= SYSTEM.INI =

Configuration file for Microsoft Windows

SYSTEM.INI is an initialization (INI file) used in early versions of Microsoft Windows (from 1.01 up to Me) to load device drivers and the default Windows shell (Program Manager or Windows Explorer), among other system settings. Many of these settings were honored in Windows 9x (95, 98 and Me), although the INI files had begun to be phased out in favor of the Windows Registry. Windows NT 4.0, 2000, XP and Server 2003 still acknowledge some SYSTEM.INI entries in order to provide backwards compatibility with older 16-bit applications. Windows Vista and beyond also have SYSTEM.INI as well. However, when a fresh install of XP/Server 2003 is performed, the SYSTEM.INI file created contains by default only these lines:

- for 16-bit app support
[drivers]
wave=mmdrv.dll
timer=timer.drv
[mci]
[driver32]
[386enh]
woafont=dosapp.FON
EGA80WOA.FON=EGA80WOA.FON
EGA40WOA.FON=EGA40WOA.FON
CGA80WOA.FON=CGA80WOA.FON
CGA40WOA.FON=CGA40WOA.FON

==Editing==
Microsoft bundles two specialized text/ASCII editors for core configuration files (such as PROTOCOL.INI, WIN.INI, SYSTEM.INI, CONFIG.SYS, and AUTOEXEC.BAT) with its operating systems.

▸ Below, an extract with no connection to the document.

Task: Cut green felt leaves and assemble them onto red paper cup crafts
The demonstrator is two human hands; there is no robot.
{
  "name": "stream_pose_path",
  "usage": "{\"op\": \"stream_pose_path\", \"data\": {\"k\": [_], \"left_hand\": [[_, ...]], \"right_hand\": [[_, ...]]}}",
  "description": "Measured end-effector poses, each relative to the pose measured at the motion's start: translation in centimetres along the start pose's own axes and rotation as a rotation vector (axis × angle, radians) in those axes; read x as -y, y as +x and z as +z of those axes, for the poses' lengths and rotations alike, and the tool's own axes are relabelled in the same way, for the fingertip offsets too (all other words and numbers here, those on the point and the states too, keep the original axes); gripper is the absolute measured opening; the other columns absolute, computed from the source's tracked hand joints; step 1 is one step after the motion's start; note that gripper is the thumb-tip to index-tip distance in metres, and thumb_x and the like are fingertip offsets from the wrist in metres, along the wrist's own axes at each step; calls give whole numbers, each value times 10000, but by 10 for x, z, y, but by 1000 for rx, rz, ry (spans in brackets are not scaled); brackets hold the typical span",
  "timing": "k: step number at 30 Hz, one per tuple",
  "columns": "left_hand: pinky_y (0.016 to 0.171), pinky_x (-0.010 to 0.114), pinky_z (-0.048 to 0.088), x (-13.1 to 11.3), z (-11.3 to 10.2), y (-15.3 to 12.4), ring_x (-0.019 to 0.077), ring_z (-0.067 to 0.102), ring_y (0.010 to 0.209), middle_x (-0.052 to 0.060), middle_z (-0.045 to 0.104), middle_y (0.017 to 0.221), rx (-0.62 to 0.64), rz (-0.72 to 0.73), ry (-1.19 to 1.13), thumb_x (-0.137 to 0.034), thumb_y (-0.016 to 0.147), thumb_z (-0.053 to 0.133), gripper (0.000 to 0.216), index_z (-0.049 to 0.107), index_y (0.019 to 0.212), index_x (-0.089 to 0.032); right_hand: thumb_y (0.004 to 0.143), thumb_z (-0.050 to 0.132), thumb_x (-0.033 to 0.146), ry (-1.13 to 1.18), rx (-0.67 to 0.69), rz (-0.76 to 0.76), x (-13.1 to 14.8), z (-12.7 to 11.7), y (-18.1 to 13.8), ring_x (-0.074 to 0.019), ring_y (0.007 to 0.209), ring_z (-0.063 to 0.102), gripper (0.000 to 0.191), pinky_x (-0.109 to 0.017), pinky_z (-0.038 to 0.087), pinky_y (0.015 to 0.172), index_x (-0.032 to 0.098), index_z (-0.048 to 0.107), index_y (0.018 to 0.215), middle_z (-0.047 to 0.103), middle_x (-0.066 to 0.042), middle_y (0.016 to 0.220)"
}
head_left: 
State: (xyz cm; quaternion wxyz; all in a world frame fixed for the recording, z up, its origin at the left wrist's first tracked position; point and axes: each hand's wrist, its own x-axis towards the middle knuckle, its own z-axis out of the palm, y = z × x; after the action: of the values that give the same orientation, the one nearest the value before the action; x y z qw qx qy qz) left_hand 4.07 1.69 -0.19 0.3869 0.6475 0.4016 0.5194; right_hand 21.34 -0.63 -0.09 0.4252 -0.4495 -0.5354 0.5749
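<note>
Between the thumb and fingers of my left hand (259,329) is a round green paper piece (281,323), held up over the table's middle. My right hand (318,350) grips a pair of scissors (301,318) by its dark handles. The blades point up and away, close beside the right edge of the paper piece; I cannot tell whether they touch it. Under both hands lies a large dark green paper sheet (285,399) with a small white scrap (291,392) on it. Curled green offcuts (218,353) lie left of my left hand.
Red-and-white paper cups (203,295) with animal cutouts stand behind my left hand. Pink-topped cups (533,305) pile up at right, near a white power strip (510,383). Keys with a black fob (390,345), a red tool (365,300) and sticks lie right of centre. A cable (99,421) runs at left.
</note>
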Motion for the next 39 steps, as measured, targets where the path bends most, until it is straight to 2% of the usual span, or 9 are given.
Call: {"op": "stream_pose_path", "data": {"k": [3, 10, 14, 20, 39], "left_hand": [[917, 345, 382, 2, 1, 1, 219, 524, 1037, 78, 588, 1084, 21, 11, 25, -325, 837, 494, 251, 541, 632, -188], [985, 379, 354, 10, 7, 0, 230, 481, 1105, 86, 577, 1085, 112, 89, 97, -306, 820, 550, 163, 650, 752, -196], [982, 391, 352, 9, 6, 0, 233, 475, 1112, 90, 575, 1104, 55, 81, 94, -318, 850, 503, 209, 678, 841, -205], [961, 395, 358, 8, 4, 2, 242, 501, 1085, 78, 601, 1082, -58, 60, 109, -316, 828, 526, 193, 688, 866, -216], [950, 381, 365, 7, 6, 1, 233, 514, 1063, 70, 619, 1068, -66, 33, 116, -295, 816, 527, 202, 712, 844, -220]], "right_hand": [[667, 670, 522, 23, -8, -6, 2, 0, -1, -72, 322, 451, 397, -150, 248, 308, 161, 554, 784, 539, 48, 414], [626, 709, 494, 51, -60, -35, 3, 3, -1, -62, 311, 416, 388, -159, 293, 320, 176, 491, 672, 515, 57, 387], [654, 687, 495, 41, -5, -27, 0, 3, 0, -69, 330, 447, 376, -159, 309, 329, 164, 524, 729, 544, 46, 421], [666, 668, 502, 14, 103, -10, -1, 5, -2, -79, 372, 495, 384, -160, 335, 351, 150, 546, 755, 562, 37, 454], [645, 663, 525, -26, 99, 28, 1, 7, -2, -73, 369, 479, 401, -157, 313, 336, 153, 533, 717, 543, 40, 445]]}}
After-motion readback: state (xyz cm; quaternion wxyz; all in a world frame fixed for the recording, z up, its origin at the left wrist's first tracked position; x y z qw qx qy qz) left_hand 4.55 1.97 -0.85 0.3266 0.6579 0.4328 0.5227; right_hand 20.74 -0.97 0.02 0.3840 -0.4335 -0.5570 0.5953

Sysedit is an MDI text editor that opens all these files simultaneously, available in all versions of Windows beginning with Windows 3.0, except Me and no longer after Windows 7. MSConfig is a front end interface application that allows the user to enable and disable drivers, Windows shell and applications separately from being loaded at startup by the aforementioned files and from the Run, RunEx, and RunOnce Windows Registry keys.